I light my kitchen with LED bulbs though I have found some I can stomach for long periods without any real bad effects but I wouldn't feel comfortable using them all the time for my entire house. I have used them two years now a total of 8 to light the area and I have had 4 die on me in that time. I don't think they are lasting any longer than other lights realistically. I also had to change another two because they started to squeal like a bitch and these are not cheap light bulbs. There's a lot more inside them a lot more that can fuck up.

I also have a little bit more worry with LED lighting regarding them starting fires

They make shit car headlights too the lights trail like a cunt and it is distracting as fuck because they use mean PWM.

The company is called Lumileds, Luxeon is the product family name

My biggest issue with LED lighting outside of the fact they rape my eyes is LED street lights

Two reasons:

1. LED street lights are often literal fucking suns that you can't even block out with black out curtains alone. I lived somewhere that literally made my black out curtain glow. I had to block my window up on a night.

2. Streets will never be a comfy orange glow ever again. The night really doesn't need to look like the day anyway

>LPS MASTARD RACE
>Streets will never be a comfy orange glow ever again.

Low pressure sodium is one of the worst lighting types in existence for color reproduction. The only reason to use it is near observatories so they can easily filter out the one or two wavelengths in which these lamps emit light.

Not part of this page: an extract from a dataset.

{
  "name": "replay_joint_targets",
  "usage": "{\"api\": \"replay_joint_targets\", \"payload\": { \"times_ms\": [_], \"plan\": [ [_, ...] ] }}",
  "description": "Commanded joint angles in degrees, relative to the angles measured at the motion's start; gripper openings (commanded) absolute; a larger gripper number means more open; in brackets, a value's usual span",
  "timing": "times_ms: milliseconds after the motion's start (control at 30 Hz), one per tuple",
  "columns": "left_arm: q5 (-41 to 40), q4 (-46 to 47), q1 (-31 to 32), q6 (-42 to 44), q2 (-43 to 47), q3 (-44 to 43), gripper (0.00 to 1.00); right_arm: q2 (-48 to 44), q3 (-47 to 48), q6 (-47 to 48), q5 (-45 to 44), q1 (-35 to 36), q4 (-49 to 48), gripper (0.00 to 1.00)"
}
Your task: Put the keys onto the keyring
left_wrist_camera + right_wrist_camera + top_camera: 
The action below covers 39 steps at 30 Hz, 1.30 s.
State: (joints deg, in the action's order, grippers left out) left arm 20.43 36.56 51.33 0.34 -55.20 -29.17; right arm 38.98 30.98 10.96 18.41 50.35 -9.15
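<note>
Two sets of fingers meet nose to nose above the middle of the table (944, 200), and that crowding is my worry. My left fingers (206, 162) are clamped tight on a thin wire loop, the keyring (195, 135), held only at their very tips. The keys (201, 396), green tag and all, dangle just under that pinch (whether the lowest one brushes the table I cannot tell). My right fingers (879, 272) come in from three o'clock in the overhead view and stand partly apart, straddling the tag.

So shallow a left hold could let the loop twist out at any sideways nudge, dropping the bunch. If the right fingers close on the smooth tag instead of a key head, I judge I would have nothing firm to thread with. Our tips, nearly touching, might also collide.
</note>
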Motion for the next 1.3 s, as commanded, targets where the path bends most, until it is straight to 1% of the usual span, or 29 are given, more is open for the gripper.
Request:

And municipalities are coming around to using warmer sources now that we have data proving 5000K street lamps are worse for people and nocturnal animals.

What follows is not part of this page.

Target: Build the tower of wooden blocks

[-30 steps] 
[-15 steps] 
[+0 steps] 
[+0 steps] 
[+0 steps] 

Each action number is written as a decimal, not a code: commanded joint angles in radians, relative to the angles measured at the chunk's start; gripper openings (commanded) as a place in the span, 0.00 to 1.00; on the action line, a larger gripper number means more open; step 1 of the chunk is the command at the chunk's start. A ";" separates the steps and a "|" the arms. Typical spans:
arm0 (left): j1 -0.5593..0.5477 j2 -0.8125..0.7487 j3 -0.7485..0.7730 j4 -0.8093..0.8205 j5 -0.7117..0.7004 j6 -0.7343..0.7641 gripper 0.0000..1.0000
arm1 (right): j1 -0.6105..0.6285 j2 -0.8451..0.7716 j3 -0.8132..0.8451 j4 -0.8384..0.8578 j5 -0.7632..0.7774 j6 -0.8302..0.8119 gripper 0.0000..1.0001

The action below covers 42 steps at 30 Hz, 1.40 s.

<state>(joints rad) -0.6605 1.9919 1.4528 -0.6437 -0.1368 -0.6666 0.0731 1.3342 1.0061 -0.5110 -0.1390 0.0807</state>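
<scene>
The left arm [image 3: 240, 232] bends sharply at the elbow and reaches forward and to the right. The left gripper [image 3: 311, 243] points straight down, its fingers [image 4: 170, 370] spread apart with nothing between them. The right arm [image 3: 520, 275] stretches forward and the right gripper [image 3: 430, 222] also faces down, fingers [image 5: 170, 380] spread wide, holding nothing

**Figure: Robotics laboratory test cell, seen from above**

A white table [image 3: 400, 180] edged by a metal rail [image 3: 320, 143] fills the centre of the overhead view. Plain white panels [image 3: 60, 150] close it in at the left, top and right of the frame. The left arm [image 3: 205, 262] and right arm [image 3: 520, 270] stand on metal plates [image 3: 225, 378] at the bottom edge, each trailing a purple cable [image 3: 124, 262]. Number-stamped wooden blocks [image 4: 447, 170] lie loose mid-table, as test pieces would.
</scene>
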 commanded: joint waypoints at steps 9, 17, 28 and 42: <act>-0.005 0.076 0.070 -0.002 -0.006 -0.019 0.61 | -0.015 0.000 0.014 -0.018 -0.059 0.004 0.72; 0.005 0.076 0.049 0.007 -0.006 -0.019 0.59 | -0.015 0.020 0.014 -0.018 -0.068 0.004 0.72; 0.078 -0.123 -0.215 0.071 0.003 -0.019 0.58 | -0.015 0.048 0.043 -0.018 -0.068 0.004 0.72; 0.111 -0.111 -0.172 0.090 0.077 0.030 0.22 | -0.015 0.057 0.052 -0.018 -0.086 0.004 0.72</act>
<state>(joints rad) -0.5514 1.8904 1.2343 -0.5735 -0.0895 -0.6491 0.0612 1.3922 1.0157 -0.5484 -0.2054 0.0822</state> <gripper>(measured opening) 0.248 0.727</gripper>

>99% of backlit tv's give me brutal headaches within minutes and makes me feel like I'm falling and spinning while looking at it
Stop smoking that shit, do you hear me?

>tfw EU is trying to outlaw incandescent light bulbs
it's like they want to numb people with that low CRI cancer (and the expensive fucking bulbs that don't even last longer anymore)

>not being able to set your bulbs' colour temperature as you feel when you feel.

5000K for doing shit in the day, 2200K during the night.

CRI is more important

Why?

because there's more to how you feel around light than just its visible color. when the light is missing a lot of the spectrum, you feel shit even though the color temp is good.

but WAIT!
now you can get old and new in the same bulb!

shitty gimmick.

shitty post

anyone using 6500K LED bulbs for growing plants?

I fell for the high CRI meme.

Bought some LED bulbs with high CRI, no colour temp. mentioned.
I thought it would be okay.

But it wasn't, the light temp. was 2700K max. I think, all yellowish, totally shit if you don't want to fall asleep!

I bought $60 can light leds. Looks okay, but they fucking buzz.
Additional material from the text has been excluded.